• _YOUR TASK_
All lines in the listing below that hold the string "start" are to be tallied, with only the total reported.

*** DATA SHOWN ***

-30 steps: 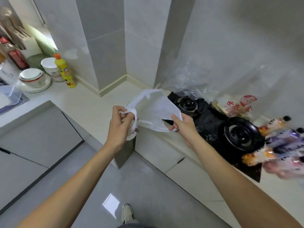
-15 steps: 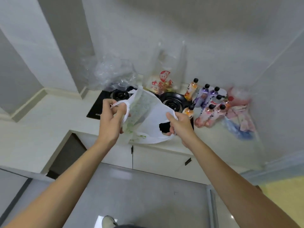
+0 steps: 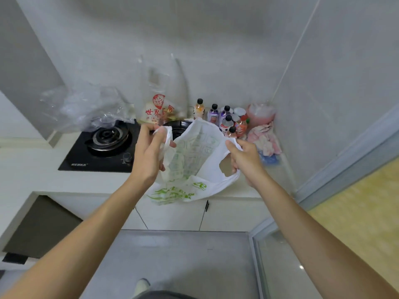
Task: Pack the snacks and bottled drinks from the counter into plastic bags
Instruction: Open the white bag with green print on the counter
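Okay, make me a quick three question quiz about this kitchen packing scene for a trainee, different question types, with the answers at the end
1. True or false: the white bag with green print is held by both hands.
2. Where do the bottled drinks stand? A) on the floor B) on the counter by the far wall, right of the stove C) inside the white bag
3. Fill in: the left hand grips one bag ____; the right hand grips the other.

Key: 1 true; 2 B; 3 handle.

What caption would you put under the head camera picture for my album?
Left hand and right hand hold a white plastic bag open near the bottled drinks on the counter.
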A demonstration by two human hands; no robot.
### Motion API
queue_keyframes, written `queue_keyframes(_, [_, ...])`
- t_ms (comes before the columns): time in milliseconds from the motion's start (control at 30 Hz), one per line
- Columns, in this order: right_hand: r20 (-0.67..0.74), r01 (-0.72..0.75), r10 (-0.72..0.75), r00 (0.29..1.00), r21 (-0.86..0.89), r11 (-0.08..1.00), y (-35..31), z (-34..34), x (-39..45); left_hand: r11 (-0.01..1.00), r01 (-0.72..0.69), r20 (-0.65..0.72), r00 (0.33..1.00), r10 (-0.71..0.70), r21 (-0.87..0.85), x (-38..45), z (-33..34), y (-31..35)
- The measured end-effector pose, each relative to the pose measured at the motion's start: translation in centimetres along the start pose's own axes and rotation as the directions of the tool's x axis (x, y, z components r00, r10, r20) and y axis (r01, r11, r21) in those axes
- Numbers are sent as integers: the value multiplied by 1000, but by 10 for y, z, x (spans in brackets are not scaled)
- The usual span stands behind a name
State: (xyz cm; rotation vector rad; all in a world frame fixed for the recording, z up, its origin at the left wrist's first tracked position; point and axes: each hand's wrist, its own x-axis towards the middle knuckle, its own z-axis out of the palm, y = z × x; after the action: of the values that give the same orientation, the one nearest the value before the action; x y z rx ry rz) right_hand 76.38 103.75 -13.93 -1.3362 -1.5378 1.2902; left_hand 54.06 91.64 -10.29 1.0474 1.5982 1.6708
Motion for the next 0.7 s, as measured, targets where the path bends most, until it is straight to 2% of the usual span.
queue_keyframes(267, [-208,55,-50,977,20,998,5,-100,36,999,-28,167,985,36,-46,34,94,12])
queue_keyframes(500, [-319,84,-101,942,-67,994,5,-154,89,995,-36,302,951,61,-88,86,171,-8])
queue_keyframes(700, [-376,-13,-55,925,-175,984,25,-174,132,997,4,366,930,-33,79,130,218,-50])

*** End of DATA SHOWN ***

• _RESULT BELOW_
2